Data excerpts
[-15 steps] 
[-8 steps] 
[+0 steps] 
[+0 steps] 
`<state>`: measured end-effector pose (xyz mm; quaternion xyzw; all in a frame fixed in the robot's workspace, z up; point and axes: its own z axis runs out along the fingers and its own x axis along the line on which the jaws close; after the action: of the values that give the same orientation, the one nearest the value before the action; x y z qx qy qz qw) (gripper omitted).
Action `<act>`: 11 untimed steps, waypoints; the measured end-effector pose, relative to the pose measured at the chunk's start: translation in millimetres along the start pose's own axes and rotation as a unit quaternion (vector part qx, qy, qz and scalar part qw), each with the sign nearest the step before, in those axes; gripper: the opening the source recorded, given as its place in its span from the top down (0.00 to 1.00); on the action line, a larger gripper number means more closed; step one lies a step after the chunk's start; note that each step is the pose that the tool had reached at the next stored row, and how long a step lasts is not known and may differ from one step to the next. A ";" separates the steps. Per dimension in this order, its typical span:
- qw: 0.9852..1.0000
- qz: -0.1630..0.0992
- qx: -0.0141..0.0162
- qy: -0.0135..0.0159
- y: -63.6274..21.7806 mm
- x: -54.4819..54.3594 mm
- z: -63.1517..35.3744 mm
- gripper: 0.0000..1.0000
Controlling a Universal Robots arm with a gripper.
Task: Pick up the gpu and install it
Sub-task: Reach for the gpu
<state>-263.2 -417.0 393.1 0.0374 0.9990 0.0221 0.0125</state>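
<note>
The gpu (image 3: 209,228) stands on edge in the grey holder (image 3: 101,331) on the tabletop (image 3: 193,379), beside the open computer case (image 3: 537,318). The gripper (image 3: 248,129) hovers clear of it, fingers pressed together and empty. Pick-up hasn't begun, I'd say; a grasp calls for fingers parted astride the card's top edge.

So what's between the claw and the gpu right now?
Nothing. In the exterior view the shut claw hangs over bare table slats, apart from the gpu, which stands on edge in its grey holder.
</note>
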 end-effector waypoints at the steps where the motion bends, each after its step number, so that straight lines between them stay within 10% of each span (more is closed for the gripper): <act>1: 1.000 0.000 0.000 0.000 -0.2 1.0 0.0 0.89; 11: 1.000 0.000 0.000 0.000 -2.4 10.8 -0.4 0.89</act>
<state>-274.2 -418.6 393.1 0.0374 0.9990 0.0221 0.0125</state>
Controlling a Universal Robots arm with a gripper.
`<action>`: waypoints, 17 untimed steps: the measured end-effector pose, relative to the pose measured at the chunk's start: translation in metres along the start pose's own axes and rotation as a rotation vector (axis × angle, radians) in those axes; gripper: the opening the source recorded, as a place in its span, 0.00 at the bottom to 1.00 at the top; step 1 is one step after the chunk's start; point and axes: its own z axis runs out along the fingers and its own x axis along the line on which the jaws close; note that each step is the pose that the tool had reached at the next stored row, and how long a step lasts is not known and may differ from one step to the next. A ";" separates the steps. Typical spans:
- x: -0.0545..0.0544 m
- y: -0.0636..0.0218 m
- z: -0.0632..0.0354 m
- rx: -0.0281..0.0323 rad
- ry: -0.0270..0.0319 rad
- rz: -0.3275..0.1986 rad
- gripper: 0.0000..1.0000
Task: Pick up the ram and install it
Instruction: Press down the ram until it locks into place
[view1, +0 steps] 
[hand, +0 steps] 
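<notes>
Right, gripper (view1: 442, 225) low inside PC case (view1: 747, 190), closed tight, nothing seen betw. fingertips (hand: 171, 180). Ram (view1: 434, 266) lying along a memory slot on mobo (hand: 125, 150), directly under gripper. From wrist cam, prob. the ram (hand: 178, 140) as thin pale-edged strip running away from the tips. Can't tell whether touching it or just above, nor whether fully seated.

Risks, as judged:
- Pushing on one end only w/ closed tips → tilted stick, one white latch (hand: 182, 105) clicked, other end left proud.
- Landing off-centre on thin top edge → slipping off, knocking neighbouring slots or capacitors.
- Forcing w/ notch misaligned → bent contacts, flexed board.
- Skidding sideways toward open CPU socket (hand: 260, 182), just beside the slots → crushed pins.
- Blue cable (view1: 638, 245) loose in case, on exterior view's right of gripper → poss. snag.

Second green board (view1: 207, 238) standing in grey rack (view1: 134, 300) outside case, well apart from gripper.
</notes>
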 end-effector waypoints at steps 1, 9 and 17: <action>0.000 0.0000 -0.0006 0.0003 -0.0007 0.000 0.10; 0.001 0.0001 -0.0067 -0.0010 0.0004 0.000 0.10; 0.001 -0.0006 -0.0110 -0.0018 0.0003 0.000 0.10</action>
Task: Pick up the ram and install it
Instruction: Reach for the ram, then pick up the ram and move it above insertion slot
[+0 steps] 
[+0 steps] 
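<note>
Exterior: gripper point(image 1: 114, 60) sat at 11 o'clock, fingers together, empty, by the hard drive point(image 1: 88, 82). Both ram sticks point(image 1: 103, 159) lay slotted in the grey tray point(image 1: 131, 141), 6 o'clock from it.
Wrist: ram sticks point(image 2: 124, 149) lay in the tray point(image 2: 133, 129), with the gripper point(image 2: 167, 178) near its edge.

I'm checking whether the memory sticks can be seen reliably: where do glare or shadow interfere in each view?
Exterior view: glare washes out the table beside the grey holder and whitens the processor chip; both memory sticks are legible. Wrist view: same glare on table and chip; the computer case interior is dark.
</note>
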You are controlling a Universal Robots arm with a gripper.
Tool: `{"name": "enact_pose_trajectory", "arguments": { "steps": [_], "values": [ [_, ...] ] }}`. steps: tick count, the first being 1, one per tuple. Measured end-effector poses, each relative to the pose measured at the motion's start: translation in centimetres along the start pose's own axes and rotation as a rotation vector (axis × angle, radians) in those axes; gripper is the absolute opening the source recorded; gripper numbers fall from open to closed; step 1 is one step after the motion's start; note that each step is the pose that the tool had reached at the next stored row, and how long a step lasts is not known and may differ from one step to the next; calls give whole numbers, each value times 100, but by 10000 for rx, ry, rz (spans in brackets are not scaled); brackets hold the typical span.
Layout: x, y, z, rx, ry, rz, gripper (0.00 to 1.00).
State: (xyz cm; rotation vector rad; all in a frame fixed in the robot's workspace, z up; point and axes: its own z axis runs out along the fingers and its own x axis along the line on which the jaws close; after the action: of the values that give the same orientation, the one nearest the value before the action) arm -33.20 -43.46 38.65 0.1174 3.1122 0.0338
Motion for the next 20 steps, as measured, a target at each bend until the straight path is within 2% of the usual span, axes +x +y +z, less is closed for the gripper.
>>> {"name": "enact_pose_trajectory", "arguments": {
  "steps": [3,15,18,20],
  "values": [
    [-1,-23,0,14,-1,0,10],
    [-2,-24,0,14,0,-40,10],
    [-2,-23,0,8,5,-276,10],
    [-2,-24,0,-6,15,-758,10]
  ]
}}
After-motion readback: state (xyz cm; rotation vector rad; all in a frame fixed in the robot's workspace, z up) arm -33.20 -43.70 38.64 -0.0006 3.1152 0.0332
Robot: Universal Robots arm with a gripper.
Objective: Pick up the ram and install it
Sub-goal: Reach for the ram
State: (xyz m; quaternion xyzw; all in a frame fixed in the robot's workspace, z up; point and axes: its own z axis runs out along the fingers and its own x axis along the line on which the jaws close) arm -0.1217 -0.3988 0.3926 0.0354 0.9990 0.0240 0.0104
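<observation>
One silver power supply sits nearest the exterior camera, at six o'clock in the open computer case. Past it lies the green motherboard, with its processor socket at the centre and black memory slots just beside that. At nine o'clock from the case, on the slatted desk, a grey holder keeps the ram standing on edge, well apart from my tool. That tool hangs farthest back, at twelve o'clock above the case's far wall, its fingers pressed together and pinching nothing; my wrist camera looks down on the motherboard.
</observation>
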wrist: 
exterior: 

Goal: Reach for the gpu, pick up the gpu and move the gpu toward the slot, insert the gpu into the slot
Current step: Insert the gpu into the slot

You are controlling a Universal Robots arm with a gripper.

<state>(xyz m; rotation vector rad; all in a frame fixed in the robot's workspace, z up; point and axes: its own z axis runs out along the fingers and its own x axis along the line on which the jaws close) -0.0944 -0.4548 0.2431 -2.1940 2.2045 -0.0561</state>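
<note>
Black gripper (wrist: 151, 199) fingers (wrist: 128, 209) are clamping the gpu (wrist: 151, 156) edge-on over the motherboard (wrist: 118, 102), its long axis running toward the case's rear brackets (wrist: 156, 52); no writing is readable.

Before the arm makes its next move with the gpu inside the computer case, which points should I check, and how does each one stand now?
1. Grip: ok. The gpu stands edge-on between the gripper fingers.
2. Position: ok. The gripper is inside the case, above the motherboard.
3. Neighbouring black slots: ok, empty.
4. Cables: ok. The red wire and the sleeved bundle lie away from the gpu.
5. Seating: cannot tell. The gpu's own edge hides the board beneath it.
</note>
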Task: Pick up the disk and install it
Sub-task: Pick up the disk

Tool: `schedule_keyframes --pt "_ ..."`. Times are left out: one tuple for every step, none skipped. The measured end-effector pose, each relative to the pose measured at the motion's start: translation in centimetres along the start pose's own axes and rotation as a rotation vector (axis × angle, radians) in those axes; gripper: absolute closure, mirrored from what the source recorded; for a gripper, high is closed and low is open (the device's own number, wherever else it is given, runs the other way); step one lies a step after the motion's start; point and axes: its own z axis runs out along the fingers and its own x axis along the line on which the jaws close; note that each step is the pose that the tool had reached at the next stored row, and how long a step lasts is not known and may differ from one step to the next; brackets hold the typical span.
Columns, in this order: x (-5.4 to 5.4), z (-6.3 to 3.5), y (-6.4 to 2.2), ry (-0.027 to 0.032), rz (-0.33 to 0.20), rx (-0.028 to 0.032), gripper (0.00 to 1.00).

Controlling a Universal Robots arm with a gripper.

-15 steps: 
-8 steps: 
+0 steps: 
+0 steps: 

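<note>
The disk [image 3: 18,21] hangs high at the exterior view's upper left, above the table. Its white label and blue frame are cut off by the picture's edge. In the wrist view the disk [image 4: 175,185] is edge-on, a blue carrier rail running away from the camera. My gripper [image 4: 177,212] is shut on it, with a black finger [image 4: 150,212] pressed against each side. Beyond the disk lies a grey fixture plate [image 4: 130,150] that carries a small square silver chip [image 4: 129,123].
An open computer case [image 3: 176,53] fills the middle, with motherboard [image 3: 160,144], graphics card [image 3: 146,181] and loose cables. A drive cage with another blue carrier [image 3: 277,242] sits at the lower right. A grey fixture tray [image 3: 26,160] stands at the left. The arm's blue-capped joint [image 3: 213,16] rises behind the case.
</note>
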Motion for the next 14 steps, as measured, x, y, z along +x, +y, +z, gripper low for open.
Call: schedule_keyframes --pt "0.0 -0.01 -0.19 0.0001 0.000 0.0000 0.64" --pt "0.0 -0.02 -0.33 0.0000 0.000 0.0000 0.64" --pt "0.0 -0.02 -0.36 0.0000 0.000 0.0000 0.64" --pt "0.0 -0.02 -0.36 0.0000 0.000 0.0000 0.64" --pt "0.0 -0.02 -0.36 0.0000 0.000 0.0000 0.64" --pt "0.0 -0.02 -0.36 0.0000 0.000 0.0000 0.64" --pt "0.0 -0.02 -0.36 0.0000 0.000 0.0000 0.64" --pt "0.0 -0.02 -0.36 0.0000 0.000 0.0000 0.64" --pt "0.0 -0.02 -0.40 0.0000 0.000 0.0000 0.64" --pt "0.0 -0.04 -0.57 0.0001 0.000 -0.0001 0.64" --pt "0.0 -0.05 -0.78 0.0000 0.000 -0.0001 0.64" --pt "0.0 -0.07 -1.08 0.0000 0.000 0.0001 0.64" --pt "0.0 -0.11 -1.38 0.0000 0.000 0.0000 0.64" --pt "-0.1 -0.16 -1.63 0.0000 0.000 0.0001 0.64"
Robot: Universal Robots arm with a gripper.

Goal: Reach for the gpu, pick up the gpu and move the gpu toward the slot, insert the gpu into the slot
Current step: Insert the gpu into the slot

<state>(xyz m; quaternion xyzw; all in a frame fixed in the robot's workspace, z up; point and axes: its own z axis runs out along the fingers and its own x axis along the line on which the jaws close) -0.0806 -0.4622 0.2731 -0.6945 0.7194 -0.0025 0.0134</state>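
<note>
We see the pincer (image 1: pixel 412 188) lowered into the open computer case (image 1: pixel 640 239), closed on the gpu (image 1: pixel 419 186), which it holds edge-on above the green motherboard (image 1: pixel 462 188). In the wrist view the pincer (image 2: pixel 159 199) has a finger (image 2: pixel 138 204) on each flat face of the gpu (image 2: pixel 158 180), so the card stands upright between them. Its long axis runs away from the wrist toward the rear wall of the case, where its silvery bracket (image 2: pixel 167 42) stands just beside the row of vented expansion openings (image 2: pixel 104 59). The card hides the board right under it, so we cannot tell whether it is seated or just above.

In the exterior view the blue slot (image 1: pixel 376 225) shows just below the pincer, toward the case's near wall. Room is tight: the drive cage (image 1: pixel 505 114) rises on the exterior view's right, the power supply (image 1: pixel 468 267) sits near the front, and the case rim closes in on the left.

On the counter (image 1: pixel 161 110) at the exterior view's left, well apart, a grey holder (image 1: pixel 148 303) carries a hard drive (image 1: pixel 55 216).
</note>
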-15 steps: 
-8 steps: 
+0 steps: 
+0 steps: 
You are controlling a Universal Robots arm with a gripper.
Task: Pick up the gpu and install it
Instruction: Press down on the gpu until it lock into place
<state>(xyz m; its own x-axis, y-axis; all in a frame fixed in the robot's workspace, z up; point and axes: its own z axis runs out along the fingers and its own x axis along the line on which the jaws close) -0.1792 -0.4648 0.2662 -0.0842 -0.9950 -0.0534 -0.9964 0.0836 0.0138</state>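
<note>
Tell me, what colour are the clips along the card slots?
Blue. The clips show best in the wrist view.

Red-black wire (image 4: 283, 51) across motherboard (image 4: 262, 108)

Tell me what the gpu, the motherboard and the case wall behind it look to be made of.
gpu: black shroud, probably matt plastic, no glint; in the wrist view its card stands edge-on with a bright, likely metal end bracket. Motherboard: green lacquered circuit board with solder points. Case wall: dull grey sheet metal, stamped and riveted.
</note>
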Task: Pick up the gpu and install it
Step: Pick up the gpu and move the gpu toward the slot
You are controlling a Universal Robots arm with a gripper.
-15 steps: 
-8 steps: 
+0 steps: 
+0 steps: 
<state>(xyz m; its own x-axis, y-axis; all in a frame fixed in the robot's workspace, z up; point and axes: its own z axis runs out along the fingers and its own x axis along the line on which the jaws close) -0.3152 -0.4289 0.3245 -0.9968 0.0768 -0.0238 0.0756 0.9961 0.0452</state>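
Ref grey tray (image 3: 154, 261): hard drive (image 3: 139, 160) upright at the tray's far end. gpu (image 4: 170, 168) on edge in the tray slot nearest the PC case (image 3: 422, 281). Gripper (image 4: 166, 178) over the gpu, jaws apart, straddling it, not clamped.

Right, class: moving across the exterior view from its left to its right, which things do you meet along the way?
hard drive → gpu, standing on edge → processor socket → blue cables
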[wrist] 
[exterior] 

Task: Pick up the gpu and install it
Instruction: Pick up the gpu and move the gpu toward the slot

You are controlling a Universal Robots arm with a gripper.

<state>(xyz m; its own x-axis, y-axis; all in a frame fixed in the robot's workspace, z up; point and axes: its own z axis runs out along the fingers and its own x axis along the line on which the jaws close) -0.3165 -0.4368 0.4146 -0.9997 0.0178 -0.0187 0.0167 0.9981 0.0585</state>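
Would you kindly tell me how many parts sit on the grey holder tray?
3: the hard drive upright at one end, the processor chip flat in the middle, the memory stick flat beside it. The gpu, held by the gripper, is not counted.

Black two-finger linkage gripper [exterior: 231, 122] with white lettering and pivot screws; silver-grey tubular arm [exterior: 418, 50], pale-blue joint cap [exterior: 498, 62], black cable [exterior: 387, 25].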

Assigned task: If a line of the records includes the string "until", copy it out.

Response area:
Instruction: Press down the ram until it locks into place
Motion for the next 20 steps, as measured, a target at each bend until the straight path is within 2% of the usual span, axes +x +y +z, less is closed for the gripper.
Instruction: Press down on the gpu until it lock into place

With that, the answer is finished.